- **INSTRUCTIONS FOR THE TASK**: Which lines of the data contain the string "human"? Copy every one.

[Stored data entries]
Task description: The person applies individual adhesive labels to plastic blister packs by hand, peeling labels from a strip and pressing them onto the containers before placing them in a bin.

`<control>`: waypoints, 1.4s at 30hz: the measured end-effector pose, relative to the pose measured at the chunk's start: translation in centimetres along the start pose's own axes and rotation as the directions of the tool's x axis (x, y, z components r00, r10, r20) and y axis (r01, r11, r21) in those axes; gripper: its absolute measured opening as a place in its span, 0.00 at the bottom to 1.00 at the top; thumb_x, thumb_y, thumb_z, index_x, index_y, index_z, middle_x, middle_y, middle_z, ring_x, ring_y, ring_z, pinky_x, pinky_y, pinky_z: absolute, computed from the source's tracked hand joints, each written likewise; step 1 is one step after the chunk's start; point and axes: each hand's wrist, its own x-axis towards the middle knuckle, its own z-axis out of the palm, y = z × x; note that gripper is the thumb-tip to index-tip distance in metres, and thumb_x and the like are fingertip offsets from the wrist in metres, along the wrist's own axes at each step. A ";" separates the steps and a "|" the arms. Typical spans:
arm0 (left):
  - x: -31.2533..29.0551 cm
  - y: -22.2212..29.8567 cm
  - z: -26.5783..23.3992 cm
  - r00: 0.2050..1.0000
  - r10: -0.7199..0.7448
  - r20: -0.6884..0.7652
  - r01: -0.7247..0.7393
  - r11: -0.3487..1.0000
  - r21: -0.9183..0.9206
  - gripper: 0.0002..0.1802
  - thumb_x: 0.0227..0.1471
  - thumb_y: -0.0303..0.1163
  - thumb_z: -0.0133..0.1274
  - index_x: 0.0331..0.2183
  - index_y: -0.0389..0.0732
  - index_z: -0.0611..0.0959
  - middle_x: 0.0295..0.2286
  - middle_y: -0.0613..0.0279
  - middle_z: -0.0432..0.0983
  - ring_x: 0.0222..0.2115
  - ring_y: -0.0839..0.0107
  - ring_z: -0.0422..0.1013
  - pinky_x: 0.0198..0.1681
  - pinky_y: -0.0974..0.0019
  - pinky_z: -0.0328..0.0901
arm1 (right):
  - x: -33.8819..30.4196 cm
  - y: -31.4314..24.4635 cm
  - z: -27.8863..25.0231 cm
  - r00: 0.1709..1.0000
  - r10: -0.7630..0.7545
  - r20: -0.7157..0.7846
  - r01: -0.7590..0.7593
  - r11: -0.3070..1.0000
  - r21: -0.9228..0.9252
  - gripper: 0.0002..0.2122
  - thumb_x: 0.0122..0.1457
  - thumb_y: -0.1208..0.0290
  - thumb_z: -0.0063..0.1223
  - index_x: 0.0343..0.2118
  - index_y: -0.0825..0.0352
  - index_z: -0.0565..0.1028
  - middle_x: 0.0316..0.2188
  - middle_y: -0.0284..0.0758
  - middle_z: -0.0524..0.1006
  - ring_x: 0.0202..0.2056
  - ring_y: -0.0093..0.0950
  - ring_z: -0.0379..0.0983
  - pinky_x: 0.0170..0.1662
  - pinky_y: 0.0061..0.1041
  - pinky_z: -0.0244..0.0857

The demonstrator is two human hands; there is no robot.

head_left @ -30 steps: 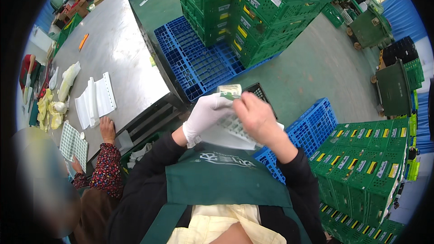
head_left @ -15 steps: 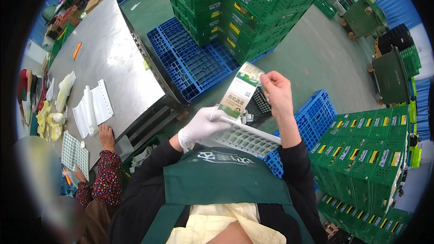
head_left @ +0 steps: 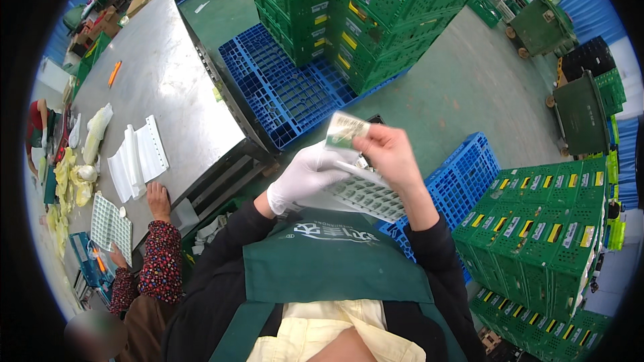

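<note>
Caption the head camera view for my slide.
Gloved left hand holding a patterned white sheet, bare right hand gripping a printed label.

White covers the left hand (head_left: 310,171). The label (head_left: 345,131) is cream and green, with dark barcode stripes. The held tray (head_left: 370,196) is white, with a grid of pale grey-green. The apron (head_left: 329,268) is deep green with white lettering, the sleeves (head_left: 448,258) black, the shirt (head_left: 295,339) pale yellow. At left, the table (head_left: 157,53) is silver-grey, its slim tool (head_left: 115,74) orange, the gridded tray (head_left: 110,228) pale green; a co-worker's sleeve (head_left: 163,255) is dark with red, blue and white specks. Far crates (head_left: 382,33) are green with yellow and white tags, their pallet (head_left: 267,80) latticed blue.
</note>
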 end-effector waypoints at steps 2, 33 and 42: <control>-0.6 -1.2 -0.5 0.986 -0.095 0.139 0.092 0.995 0.032 0.11 0.42 0.21 0.56 0.34 0.37 0.81 0.30 0.63 0.74 0.31 0.75 0.70 0.36 0.72 0.64 | 0.8 -1.2 -2.1 0.987 0.030 -0.158 -0.028 0.999 0.021 0.06 0.53 0.77 0.52 0.31 0.72 0.76 0.24 0.28 0.76 0.23 0.12 0.65 0.27 0.13 0.60; 5.0 4.1 -2.0 0.923 -0.070 -0.379 -0.046 0.956 -0.289 0.07 0.45 0.20 0.53 0.31 0.35 0.79 0.28 0.64 0.76 0.29 0.80 0.71 0.34 0.77 0.65 | -5.5 -4.6 -8.2 0.868 -0.398 -0.296 0.375 0.917 -0.136 0.09 0.51 0.87 0.49 0.36 0.73 0.67 0.30 0.32 0.72 0.32 0.18 0.69 0.36 0.16 0.64; 1.0 0.1 -2.4 0.882 -0.205 -0.423 0.075 0.950 -0.305 0.06 0.42 0.19 0.56 0.28 0.34 0.81 0.26 0.65 0.77 0.26 0.80 0.70 0.33 0.77 0.66 | -5.3 -0.2 -6.1 0.874 -0.367 -0.319 0.244 0.898 -0.366 0.05 0.51 0.80 0.53 0.22 0.70 0.68 0.15 0.27 0.67 0.18 0.14 0.61 0.22 0.16 0.57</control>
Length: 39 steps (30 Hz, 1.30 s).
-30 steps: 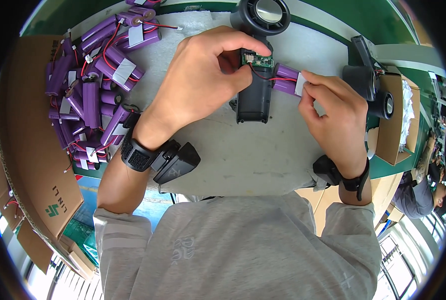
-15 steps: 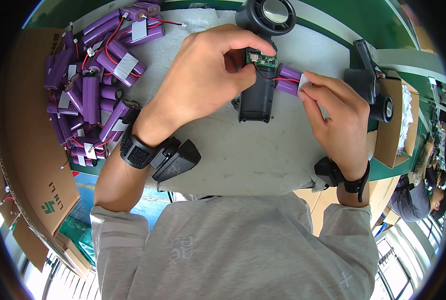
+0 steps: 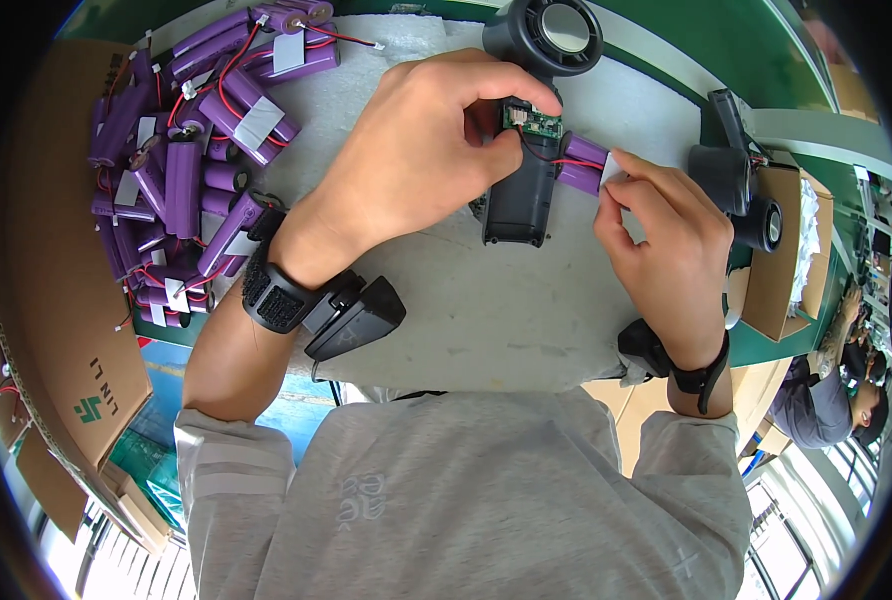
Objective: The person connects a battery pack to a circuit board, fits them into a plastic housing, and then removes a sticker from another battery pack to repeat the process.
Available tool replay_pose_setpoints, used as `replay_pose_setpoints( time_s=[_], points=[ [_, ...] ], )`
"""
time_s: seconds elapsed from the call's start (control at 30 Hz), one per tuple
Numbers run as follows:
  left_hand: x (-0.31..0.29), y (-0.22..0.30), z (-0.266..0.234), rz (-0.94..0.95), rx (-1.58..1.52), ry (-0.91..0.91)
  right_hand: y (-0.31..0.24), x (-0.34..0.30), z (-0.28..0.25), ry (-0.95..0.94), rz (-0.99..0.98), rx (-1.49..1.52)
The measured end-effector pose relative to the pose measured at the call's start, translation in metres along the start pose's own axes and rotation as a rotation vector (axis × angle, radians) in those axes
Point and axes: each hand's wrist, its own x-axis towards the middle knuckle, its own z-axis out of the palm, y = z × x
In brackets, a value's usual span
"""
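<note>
A black handheld fan [image 3: 519, 205] lies on the pale mat, its round head with a silver disc at the far end. Its grip is uncovered and shows a small green circuit board [image 3: 534, 122]. My left hand [image 3: 421, 140] is closed round the fan beside the board, thumb and forefinger at its edges. Red and black wires run from the board to a purple battery pack [image 3: 579, 177] just right of the grip. My right hand [image 3: 671, 210] pinches the pack's right end, at a white label [image 3: 611, 171]. Its fingertips partly cover that end.
Many purple battery packs with wires [image 3: 181, 185] are piled at the left, beside a large cardboard box [image 3: 61, 250]. More black fans [image 3: 721, 180] and an open carton with white wrapping [image 3: 786, 265] stand at the right. Another person [image 3: 816, 405] is beyond the right side.
The whole view has shifted slightly. My right hand has moved a little left at the wrist, still pinching the battery pack. My left hand keeps its hold on the fan.
</note>
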Motion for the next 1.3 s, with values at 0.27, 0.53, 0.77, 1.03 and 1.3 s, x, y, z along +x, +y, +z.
replay_pose_setpoints(
  time_s=[0.27,0.53,0.77,1.03,1.3],
  points=[
    [-0.006,0.003,-0.004,0.021,0.023,0.022,-0.004,0.000,-0.003,0.004,0.052,0.033],
    [-0.011,0.005,-0.010,0.089,0.042,0.049,-0.007,0.006,-0.016,-0.081,0.211,0.223],
    [-0.011,0.010,-0.016,0.157,0.042,0.074,-0.013,0.009,-0.023,-0.106,0.094,0.180],
    [-0.008,0.031,-0.026,0.145,-0.008,0.096,-0.018,0.019,-0.033,-0.093,0.037,0.244],
    [-0.013,0.037,-0.032,0.074,-0.071,0.038,-0.002,0.019,-0.070,0.049,0.223,0.182]
  ],
)
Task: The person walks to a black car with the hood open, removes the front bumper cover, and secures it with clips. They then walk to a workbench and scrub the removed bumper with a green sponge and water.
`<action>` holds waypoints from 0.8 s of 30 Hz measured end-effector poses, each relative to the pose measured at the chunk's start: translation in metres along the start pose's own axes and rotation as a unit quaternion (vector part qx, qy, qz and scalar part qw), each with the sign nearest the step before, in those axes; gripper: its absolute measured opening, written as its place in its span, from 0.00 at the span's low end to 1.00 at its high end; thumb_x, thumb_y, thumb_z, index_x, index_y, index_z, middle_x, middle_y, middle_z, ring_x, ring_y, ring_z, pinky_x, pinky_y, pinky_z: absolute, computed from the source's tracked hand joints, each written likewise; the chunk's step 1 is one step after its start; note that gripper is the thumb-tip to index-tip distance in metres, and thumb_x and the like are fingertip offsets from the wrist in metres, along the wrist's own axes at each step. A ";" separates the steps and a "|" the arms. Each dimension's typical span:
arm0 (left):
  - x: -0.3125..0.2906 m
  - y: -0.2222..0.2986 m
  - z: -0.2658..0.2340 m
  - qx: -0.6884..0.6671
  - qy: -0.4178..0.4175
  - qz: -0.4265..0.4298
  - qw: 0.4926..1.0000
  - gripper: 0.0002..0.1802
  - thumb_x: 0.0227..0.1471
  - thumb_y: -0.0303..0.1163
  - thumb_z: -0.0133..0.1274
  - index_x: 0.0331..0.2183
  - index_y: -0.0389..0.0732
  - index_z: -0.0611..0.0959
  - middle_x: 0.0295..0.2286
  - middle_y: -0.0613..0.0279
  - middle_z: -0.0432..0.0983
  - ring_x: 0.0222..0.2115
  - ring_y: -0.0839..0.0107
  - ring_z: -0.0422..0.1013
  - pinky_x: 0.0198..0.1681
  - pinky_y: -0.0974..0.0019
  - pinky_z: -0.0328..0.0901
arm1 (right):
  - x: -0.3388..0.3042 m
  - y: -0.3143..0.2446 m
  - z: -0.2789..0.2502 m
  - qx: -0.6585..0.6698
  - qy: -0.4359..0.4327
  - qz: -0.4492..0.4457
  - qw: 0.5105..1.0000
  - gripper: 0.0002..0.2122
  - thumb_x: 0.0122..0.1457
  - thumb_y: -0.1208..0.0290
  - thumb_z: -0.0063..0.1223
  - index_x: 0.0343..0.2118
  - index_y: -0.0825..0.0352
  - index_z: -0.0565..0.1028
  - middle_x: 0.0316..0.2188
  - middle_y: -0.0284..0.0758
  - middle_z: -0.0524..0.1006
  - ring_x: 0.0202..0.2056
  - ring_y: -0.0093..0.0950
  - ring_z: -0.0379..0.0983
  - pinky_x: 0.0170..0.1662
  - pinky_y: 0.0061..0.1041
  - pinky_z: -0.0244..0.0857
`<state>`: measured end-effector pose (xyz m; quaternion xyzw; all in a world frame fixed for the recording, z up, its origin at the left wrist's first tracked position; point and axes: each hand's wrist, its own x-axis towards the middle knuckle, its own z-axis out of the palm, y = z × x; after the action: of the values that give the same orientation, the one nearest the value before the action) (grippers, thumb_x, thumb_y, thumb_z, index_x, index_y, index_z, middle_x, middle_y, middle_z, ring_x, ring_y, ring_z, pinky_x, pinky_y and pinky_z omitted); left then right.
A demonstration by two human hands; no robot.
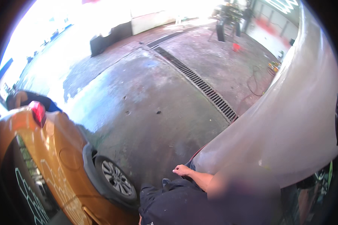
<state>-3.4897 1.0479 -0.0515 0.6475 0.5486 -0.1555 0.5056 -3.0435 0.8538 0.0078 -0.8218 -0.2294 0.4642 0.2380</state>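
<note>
My right hand point(181, 170) hangs low beside the edge of a translucent plastic sheet point(266, 123), apparently not gripping it. Its fingers are curled, with a small pale spot at their tips; what they hold, if anything, I cannot make out. A blurred patch covers the upper part of that arm. Of my left arm only a sliver of skin point(140, 219) shows at the lower edge, by my dark shirt point(184, 206), so its fingers are hidden. To my left stands an orange car point(64, 165), its wheel point(118, 180) near my dark trousers.
A floor drain grate point(195, 78) crosses the stained concrete floor point(150, 97). Another person point(33, 99) bends behind the orange car. Far right are a cable point(256, 84), a red container point(236, 47) and a cluttered stand point(229, 18). A dark low panel point(110, 39) stands far off.
</note>
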 end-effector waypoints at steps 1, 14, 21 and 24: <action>0.030 0.021 -0.017 0.005 -0.004 0.014 1.000 0.35 0.62 0.48 0.60 0.60 0.31 0.79 0.46 0.46 0.85 0.46 0.63 0.81 0.52 0.61 0.72 | 0.014 -0.013 -0.010 0.027 0.013 -0.011 0.999 0.26 0.67 0.48 0.56 0.52 0.69 0.82 0.44 0.48 0.86 0.48 0.44 0.82 0.53 0.40 0.73; 0.368 0.388 -0.197 0.006 -0.039 0.057 0.998 0.30 0.62 0.44 0.58 0.55 0.27 0.81 0.31 0.53 0.83 0.30 0.64 0.79 0.28 0.63 0.73 | 0.140 -0.015 -0.126 0.223 0.087 0.300 0.923 0.18 0.68 0.52 0.57 0.44 0.65 0.85 0.28 0.35 0.83 0.26 0.25 0.77 0.30 0.27 0.71; 0.448 0.598 -0.209 0.116 -0.098 0.039 0.988 0.28 0.62 0.43 0.56 0.55 0.31 0.82 0.31 0.55 0.81 0.22 0.67 0.75 0.20 0.63 0.66 | 0.163 -0.045 -0.174 0.332 0.249 0.313 0.854 0.22 0.66 0.52 0.61 0.46 0.70 0.84 0.31 0.37 0.84 0.29 0.25 0.80 0.38 0.31 0.76; 0.506 0.676 -0.203 0.144 -0.121 0.047 0.981 0.28 0.63 0.44 0.56 0.58 0.37 0.78 0.33 0.63 0.77 0.25 0.69 0.76 0.23 0.64 0.65 | 0.214 -0.045 -0.221 0.337 0.195 0.311 0.867 0.22 0.66 0.52 0.60 0.47 0.71 0.83 0.33 0.37 0.85 0.30 0.26 0.81 0.38 0.30 0.76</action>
<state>-2.7978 1.5718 -0.0178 0.7148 0.4239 -0.2860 0.4770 -2.7589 0.9778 -0.0044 -0.7939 0.2597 0.3937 0.3838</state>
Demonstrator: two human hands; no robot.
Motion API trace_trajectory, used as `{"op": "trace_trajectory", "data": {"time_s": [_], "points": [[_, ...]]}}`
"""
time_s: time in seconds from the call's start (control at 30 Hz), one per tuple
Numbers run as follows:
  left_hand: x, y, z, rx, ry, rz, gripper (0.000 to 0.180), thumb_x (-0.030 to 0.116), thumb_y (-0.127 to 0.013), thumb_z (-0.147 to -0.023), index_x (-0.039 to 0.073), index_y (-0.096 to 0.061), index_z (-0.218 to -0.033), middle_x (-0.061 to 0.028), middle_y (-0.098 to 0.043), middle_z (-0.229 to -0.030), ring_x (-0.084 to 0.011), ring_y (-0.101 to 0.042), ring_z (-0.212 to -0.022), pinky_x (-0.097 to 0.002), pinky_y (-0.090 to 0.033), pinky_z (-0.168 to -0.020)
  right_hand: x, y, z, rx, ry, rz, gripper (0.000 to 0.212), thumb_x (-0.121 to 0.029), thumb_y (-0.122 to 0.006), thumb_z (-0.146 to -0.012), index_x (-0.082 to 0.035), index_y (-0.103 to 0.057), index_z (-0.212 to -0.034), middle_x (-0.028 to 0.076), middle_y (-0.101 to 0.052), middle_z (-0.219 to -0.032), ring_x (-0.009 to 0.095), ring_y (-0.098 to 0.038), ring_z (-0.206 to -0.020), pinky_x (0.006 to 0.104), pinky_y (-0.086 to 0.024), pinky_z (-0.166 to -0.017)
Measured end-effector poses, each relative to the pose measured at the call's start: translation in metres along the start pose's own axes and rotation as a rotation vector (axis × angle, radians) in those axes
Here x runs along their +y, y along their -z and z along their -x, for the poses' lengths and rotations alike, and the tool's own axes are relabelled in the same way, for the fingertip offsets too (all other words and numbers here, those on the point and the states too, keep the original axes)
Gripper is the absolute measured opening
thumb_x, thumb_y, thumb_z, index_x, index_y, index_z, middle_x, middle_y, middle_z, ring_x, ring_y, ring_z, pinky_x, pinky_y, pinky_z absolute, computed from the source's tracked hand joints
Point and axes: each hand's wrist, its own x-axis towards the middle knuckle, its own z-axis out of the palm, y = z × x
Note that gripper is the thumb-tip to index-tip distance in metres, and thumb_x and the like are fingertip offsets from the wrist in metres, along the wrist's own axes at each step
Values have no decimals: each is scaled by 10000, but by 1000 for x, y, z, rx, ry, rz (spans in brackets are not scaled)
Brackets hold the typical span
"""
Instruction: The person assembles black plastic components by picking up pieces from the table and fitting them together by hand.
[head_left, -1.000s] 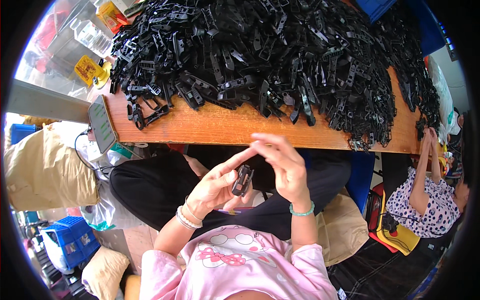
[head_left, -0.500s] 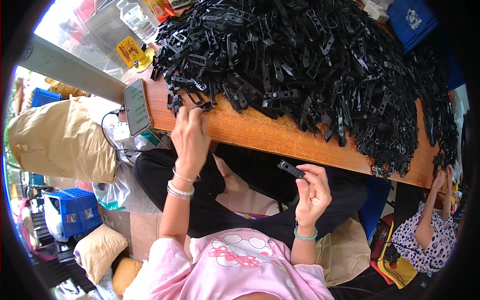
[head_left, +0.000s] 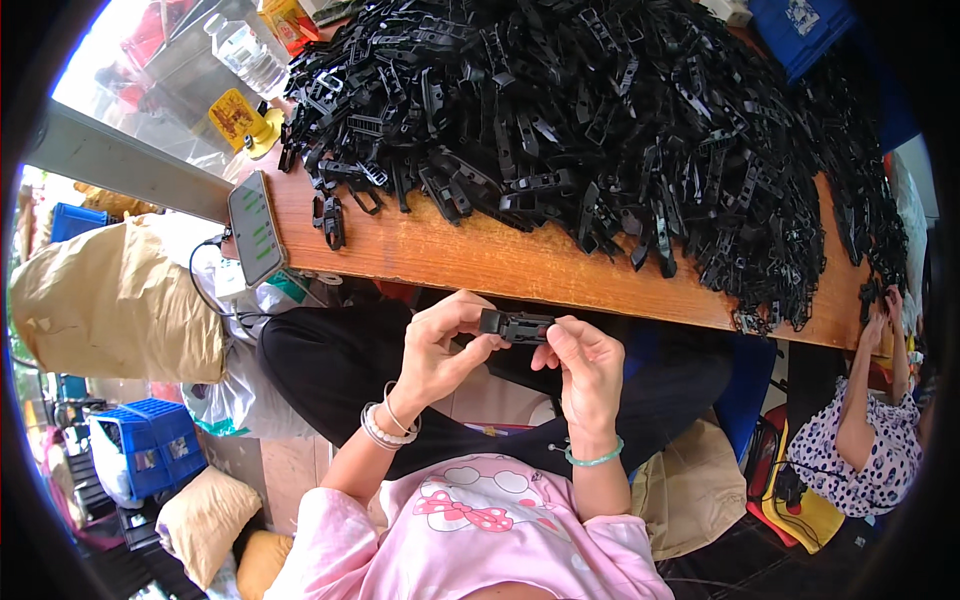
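Note:
My left hand (head_left: 440, 345) and my right hand (head_left: 588, 368) are together over my lap, just in front of the table edge. Between them is a small, long black plastic part (head_left: 517, 327), pinched at both ends. My left thumb and fingers grip its left end, and my right thumb and fingertips its right end. Whether it is one piece or two fitted together, I cannot tell. Beyond the edge a large heap of similar black plastic parts (head_left: 560, 130) covers the table (head_left: 430, 250). A few loose black parts (head_left: 328, 220) lie at its near left side.
A phone-like device (head_left: 257, 230) with a cable leans at the table's left end, by a metal post (head_left: 130, 160). Behind it stand a yellow holder (head_left: 245, 122) and a clear bottle (head_left: 245, 55). Another person's hands (head_left: 880, 320) are at the far right.
My left hand has come back from the table's near left edge to meet my right hand. My right hand has shifted slightly left, and both now hold the black part.

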Motion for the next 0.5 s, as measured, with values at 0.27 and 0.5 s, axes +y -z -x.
{"op": "trace_trajectory", "data": {"time_s": [0.27, 0.5], "points": [[8, -1, -1, -102, -57, -206, 181, -53, -616, -750, -58, -618, -931, -117, -635, -904, -158, -648, -732, -241, -527, -643, 7, 4, 4, 90, 3, 48, 139, -90, -632, -881, 40, -665, -847, 43, -623, -735, 100, -600, -609, 206, -375, -548], [12, -8, -3, -83, 449, 107, 274, 125, -712, -823, -55, -595, -992, -42, -626, -845, -60, -580, -727, -195, -468, -627, 18, 4, 9, 20, 230, 377, 97, -4, -711, -784, 58, -636, -792, 53, -601, -770, 100, -596, -660, 216, -449, -570]]}}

- **ANSWER SPACE**:
The demonstrator is two human hands; there is no robot.
A demonstration by two human hands; no robot.
Demonstrator: two human hands; no robot.

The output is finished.